From the SAME to the SAME

M---- VILLAGE, June 16, 1850.

WELL, my dear boy, I have been to her house; I have seen her. First of all I must tell you one astonishing fact: you may believe me or not as you like, but she has scarcely changed at all either in face or in figure. When she came to meet me, I almost cried out in amazement; it was simply a little girl of seventeen! Only her eyes are not a little girl's; but then her eyes were never like a child's, even in her young days,--they were too clear. But the same composure, the same serenity, the same voice, not one line on her brow, as though she had been laid in the snow all these years. And she's twenty-eight now, and has had three children. . . . It's incomprehensible! Don't imagine, please, that I had some preconceived preference, and so am exaggerating; quite the other way; I don't like this absence of change in her a bit.

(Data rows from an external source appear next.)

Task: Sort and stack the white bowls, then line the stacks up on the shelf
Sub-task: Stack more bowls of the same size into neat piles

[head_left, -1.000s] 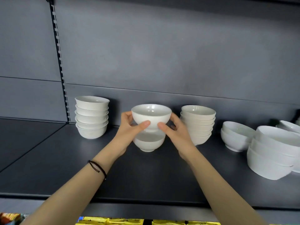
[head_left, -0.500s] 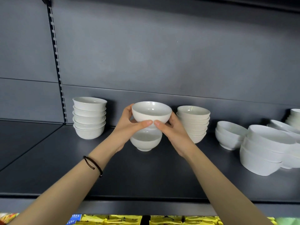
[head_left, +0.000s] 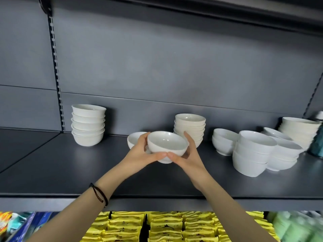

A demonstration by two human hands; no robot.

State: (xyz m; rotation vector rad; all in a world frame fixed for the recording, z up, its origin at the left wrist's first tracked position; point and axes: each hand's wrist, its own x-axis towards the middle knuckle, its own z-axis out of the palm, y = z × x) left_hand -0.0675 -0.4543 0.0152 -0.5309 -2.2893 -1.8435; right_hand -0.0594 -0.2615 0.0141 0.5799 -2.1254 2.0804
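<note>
Both my hands hold one white bowl (head_left: 167,144) just above the dark shelf (head_left: 70,168). My left hand (head_left: 139,154) cups its left side and my right hand (head_left: 187,154) cups its right, thumbs meeting under the front. Another single white bowl (head_left: 135,139) stands on the shelf behind my left hand, partly hidden. A stack of several bowls (head_left: 88,127) stands at the back left. A cream-toned stack (head_left: 190,127) stands just behind my right hand.
To the right stand more white bowl stacks: a small pair (head_left: 223,142), a taller large stack (head_left: 251,155), wider bowls (head_left: 284,154) and a cream stack (head_left: 300,131). A teal object (head_left: 317,144) sits at the far right. Yellow packets (head_left: 157,226) fill the shelf below.
The held bowl has come down and toward me, to the right of the single bowl it hovered over. The camera has tilted down and pulled back, showing the lower shelf.
</note>
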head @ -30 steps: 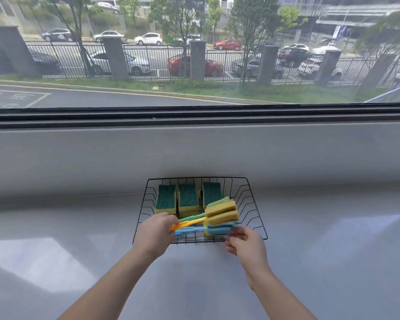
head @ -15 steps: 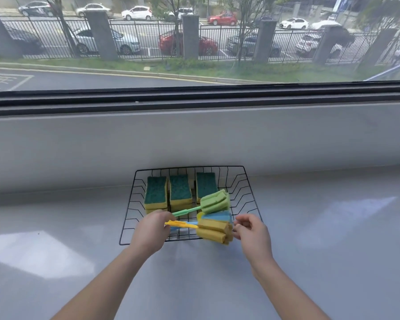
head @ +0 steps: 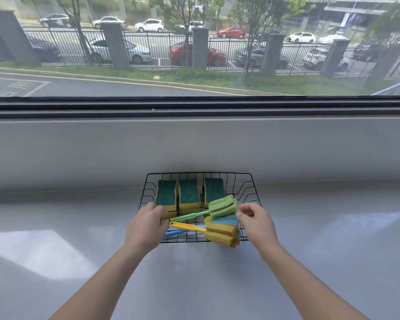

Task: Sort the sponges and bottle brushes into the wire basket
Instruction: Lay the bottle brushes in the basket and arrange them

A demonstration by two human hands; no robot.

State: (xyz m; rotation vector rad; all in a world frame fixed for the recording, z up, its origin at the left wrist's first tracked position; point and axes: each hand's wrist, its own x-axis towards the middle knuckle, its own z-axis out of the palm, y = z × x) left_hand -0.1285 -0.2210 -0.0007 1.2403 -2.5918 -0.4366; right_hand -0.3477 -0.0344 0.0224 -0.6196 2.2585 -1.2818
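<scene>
Final arranging, seemingly: left hand (head: 146, 227) at 3 plastic bottle brushes (head: 189, 215), grip indeterminate; right hand (head: 256, 224) relaxed, empty; overhanging yellow foam head (head: 222, 234) needs nudging into black wire basket (head: 199, 173).

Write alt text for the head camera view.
A person's left hand and right hand reach to a black wire basket on a grey ledge. Inside stand three green-topped sponges; green, yellow and blue bottle brushes lie in front.

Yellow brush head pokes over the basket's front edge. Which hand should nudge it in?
Probably the right hand: it hovers empty right beside the yellow brush head. The left hand sits farther away, at the handles.
</scene>
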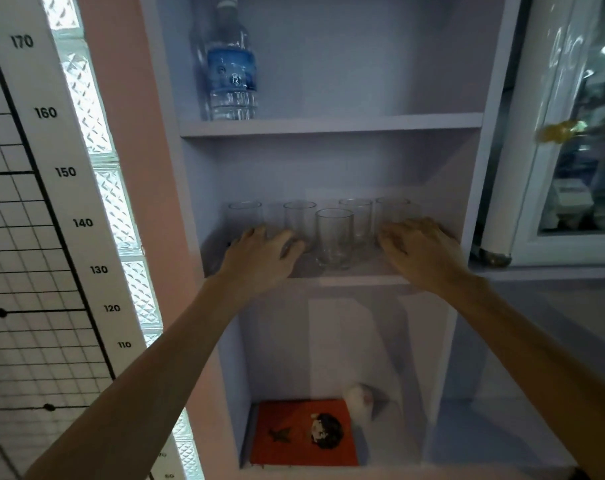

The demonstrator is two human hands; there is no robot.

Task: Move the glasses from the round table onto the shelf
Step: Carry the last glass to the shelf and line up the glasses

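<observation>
Several clear drinking glasses stand on the middle board of a pale lilac shelf point(346, 279). One glass point(334, 237) stands in front at the centre. Others stand behind it at the left point(244, 212), left of centre point(299, 218), right of centre point(356, 216) and right point(394, 207). My left hand point(264, 258) reaches in at the left, fingers spread, covering the bases of the two left glasses. My right hand point(420, 249) lies palm down at the right, fingers apart, in front of the right glass. Neither hand is closed around a glass. The round table is out of view.
A water bottle point(232, 74) stands on the board above. An orange book point(304, 433) and a small white object point(360, 400) lie in the compartment below. A glass-door fridge point(571, 174) stands to the right, a height chart point(65, 172) on the left wall.
</observation>
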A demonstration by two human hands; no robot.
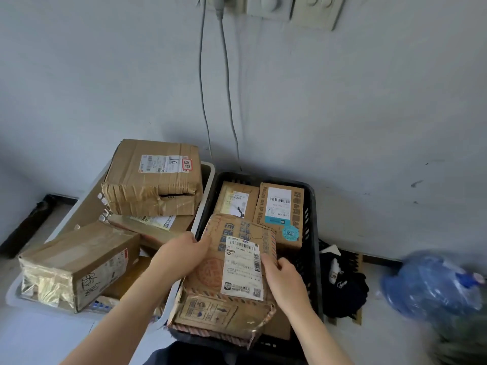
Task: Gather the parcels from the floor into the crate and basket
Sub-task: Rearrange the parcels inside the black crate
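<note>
The flat brown cardboard parcel with striped edging (208, 275) is held tilted over the near half of the black slotted plastic crate (312, 233), white label up. The left hand (181, 255) grips its 9 o'clock edge, thumb on top. The right hand (284, 277) pinches its 3 o'clock edge, fingers curled.

At 12 o'clock, inside the crate, a plain brown carton (237, 201) lies beside a brown carton with a blue sticker (282, 214). At 9 o'clock, just beside the crate, is the white plastic basket (208, 191), stacked with taped brown boxes (155, 180). On the floor at 3 o'clock are a dark cloth bundle (342, 285) and a blurred blue water bottle (432, 283).
</note>
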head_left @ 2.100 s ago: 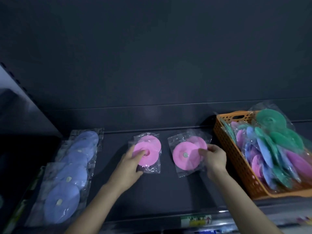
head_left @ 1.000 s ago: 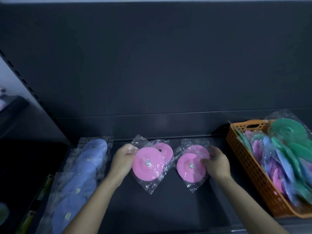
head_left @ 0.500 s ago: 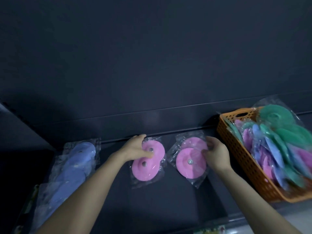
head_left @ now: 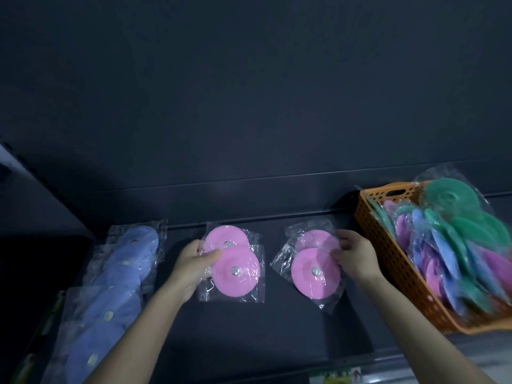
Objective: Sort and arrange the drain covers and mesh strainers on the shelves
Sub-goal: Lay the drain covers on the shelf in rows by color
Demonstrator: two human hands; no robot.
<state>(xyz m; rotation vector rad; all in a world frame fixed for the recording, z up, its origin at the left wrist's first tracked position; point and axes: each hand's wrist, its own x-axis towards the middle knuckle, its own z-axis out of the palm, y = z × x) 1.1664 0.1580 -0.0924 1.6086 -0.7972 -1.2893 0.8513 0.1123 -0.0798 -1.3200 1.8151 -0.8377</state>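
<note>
Pink covers [head_left: 234, 268] [head_left: 314, 273] — in both hands [head_left: 191, 268] [head_left: 357, 259]

The left hand [head_left: 194, 266] is gripping the left pink pack [head_left: 235, 275] by its left edge, thumb lying over a disc. The right hand [head_left: 358, 259] is pinching the right pink pack [head_left: 314, 275] by its right edge. Both packs are lying side by side on the shelf [head_left: 277, 328]. Blue packs [head_left: 119, 275] are overlapping at the left; a basket [head_left: 393, 250] of mixed covers is sitting at the right
</note>
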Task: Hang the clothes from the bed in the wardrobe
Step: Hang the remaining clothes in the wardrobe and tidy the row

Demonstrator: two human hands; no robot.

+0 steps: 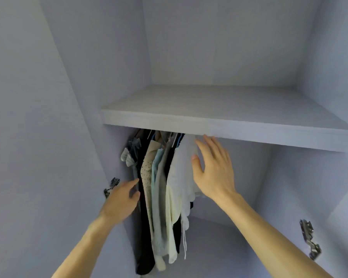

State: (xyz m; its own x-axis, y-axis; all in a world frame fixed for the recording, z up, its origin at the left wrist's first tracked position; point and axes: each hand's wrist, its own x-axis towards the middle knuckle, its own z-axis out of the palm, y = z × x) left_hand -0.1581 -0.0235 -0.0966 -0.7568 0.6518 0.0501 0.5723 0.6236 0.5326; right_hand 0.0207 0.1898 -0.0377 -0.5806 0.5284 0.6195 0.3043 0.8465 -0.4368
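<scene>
The clothes (pixel 161 187) hang inside the wardrobe (pixel 78 57), in one tight bunch at the left side of the lower space, directly under the shelf (pixel 209 109). The tops of the hangers (pixel 165 137) show just below the front edge of the shelf; what they hang on is hidden behind this edge.

The bunch is between the two hands. The left hand (pixel 121 201) is at its left side, low down. Its fingers are relaxed and hold nothing, and the index finger (pixel 132 182) reaches to the edge of the dark garment (pixel 144 217). If it really touches the cloth, one cannot tell.

The right hand (pixel 213 171) is at the right side of the bunch and higher. Its fingers (pixel 213 145) are straight and spread, not closed around anything, with the tips near the under edge of the shelf. The thumb (pixel 195 163) lies against the white garment (pixel 182 169), which is the outermost piece on the right.

Every garment hangs lengthwise, with its long axis from the hangers down. The lower ends point to the bottom of the wardrobe, and the narrow edges face the person. Between the dark and the white piece hang a beige dotted garment (pixel 146 173) and a light blue garment (pixel 156 177).

A metal hinge (pixel 112 186) sits just left of the left hand, and a second hinge (pixel 309 237) is far to the right.
</scene>
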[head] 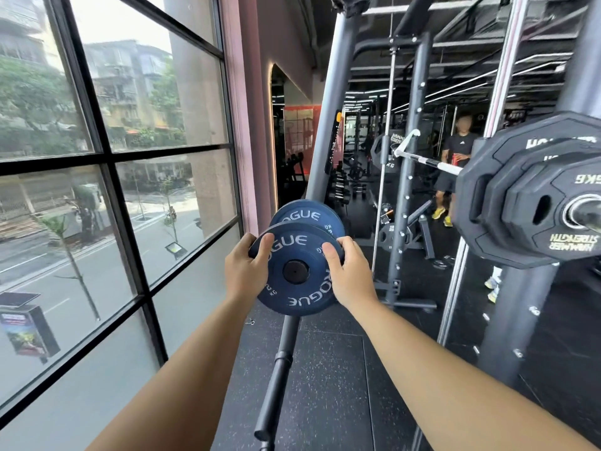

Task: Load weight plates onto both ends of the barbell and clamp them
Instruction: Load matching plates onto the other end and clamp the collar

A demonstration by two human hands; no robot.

A woman of eight-and-twenty, a wife and a mother, ought not to be like a little girl; she should have gained something from life. She gave me a very cordial welcome; but Priemkov was simply overjoyed at my arrival; the dear fellow seems on the look-out for some one to make much of. Their house is very cosy and clean. Vera Nikolaevna was dressed, too, like a girl; all in white, with a blue sash, and a slender gold chain on her neck. Her daughter is very sweet and not at all like her. She reminds one of her grandmother. In the drawing-room, just over a sofa, there hangs a portrait of that strange woman, a striking likeness. It caught my eye directly I went into the room. It seemed as though she were gazing sternly and earnestly at me. We sat down, spoke of old times, and by degrees got into conversation. I could not help continually glancing at the gloomy portrait of Madame Eltsov. Vera Nikolaevna was sitting just under it; it is her favourite place. Imagine my amazement: Vera Nikolaevna has never yet read a single novel, a single poem--in fact, not a single invented work, as she expresses it! This incomprehensible indifference to the highest pleasures of the intellect irritated me. In a woman of intelligence, and as far as I can judge, of sensibility, it's simply unpardonable.

"What? do you make it a principle," I asked, "never to read books of that sort?"

"I have never happened to," she answered; "I haven't had time!"

"Not time! You surprise me! I should have thought," I went on, addressing Priemkov, "you would have interested your wife in poetry."